Morlock didn't tell him how wrong he was but said, "I remember the tooth. And the guards wear teeth. They show ..." He wanted to say status, but he didn't know the word for it.
"They show bite: the more teeth the greater the individual's bite. The more bite you have, the more important you are. That's why Hrutnefdhu keeps trying to give the tooth back to you."
Hrutnefdhu, the pale trustee, had brought the tooth back to Morlock several times. But Morlock would not accept status from the beasts who had stolen his freedom, a point he did not have the abstract vocabulary to
make to Hrutnefdhu, so he just kept refusing it.

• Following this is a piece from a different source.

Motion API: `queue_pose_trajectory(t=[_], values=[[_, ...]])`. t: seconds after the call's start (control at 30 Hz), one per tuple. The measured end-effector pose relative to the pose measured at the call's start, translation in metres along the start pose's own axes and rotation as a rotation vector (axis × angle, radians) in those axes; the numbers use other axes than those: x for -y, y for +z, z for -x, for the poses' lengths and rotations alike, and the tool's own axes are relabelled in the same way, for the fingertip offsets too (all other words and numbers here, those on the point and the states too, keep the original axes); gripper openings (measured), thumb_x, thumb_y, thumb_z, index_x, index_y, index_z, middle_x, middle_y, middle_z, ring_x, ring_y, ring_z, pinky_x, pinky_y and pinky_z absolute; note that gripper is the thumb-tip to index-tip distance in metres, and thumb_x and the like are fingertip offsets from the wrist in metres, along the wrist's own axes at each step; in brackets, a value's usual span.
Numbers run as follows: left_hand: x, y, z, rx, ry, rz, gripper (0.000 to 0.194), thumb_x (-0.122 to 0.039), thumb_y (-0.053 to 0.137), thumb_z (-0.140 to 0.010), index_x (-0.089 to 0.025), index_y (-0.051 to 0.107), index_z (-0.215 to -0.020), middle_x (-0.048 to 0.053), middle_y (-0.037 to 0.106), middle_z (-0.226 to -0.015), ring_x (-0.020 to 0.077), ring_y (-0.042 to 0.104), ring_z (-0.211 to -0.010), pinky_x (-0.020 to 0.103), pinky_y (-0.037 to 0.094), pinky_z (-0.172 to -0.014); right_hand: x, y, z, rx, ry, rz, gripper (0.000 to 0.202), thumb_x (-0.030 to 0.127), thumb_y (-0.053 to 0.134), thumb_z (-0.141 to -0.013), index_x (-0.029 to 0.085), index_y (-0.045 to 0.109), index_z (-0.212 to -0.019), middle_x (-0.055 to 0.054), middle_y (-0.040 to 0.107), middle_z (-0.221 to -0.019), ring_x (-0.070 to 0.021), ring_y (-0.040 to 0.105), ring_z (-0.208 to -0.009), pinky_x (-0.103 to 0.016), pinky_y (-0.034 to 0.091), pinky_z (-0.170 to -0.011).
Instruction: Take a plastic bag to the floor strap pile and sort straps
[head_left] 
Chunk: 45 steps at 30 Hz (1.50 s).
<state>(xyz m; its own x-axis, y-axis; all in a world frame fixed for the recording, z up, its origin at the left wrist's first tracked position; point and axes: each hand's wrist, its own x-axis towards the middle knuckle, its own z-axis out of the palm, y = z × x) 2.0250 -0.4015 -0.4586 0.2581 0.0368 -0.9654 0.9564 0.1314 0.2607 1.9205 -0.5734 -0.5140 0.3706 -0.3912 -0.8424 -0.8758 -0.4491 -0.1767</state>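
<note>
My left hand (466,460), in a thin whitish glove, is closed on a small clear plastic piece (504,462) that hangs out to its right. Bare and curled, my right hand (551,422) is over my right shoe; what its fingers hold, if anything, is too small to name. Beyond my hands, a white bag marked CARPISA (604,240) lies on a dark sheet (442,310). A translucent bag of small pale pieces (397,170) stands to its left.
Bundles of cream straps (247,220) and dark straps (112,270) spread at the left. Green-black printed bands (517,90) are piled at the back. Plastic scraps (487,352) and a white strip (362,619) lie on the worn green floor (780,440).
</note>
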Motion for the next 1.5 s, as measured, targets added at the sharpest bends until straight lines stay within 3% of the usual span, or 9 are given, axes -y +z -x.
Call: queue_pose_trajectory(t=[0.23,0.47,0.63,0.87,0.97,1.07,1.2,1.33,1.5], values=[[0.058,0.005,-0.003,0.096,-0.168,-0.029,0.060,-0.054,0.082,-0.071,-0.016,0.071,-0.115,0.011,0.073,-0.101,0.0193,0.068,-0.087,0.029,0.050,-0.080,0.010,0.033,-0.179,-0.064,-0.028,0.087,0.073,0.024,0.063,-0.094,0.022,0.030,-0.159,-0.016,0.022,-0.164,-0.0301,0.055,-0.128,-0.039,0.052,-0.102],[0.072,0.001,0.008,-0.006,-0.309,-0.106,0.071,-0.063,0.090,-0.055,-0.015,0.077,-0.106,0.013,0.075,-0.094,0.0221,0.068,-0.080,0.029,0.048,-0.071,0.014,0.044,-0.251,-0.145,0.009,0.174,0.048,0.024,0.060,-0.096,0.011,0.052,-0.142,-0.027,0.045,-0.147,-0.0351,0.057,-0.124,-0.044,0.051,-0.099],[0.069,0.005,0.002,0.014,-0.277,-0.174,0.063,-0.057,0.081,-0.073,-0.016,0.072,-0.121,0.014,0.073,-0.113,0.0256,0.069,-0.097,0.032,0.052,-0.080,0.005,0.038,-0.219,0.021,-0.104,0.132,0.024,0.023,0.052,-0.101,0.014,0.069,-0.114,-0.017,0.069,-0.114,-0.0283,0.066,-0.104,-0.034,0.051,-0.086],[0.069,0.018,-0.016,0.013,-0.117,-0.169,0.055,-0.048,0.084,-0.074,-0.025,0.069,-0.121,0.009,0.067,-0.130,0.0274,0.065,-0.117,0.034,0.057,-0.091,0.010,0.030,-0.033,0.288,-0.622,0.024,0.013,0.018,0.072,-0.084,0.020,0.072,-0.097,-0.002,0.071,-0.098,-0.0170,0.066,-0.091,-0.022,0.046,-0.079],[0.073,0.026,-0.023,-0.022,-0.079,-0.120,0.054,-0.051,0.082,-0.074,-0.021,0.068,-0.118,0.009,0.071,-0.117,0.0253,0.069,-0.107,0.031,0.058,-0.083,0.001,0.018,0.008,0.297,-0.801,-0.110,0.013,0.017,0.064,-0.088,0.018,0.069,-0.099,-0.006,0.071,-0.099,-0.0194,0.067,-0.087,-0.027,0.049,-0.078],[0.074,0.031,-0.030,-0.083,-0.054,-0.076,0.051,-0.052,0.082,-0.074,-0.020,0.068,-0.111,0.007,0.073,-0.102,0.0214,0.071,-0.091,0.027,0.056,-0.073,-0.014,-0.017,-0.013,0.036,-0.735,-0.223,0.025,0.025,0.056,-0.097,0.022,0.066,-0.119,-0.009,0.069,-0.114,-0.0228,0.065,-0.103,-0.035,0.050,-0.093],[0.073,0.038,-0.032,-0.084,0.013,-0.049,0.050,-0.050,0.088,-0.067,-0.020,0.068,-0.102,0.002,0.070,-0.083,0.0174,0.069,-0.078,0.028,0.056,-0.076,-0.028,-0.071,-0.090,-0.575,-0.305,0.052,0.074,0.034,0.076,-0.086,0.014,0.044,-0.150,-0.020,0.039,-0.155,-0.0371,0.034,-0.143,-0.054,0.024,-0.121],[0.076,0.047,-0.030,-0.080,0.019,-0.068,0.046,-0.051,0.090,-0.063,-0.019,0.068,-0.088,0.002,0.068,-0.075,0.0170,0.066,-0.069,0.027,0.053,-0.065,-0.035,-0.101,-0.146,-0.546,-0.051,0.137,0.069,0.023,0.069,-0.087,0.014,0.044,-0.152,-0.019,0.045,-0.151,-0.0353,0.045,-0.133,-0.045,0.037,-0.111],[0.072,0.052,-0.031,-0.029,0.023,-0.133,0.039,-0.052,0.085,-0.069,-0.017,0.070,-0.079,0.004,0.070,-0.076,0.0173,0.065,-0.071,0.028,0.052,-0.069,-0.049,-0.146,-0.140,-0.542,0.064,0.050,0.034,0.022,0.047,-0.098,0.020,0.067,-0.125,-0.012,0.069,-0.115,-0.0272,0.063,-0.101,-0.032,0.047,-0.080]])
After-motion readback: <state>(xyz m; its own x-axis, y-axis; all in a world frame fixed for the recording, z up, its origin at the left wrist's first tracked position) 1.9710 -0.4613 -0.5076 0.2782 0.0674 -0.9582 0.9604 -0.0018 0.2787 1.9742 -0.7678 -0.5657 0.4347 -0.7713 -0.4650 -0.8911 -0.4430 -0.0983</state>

"It is theirs," Morlock said now to Rokhlenu. "If it is theirs, it is not mine."
"Most people would have taken the tooth. If you acquired enough bite, they might let you out of here."
"Just let me go?"
"No. They'd probably send you to work in the fields. The Sardhluun have many fields and pastures, most of them slave-worked." Rokhlenu seemed about to go on, but he didn't.
Morlock could guess what he had been going to say. It would be easier to escape from there than from here. No doubt that was true. Morlock doubted he could bend himself to the performance, though. And it was clear that the only way he could earn a second tooth, more "bite" in the eyes of his captors, would be to kill Rokhlenu. Even if he could do that, he would not.
"Eh," Morlock said.
"Right," Rokhlenu agreed. "So, anyway, my people had bite. My father was a master rope maker on the funicular in Wuruyaaria-"
"Wuruyaaria is the city of werewolves?"
"Yes. For someone who doesn't talk much, you're interrupting me a lot."
"What's a funicular?"
"It's just a bunch of big ropes, really. One end is at the city walls (by Twinegate, naturally) and the other is on the city's highest mesa, Wuruklendon. Baskets can ride the ropes up and down."
"Baskets?"
"Yes." Rokhlenu explained what a basket was. "Of course, it's really the people and things in the baskets that are important."
"Of course," Morlock agreed, but he didn't mean it. It was the rope system itself that impressed him. "An impressive feat of making."
"The funicular? I guess so. People say Ulugarriu made it, like the moonclock in the volcano's side and everything else that impresses people."
"Ulugarriu." The name meant Ghosts-in-the-eyes, unless Morlock misunderstood it. "I would like to meet him." (The name's -u ending meant that it was masculine gender.) "He must be a great maker."
"Eh. Oh, maggots, now you've got me doing it. Forget about meeting Ulugarriu, Morlock. He walks unseen. Nobody ever meets him."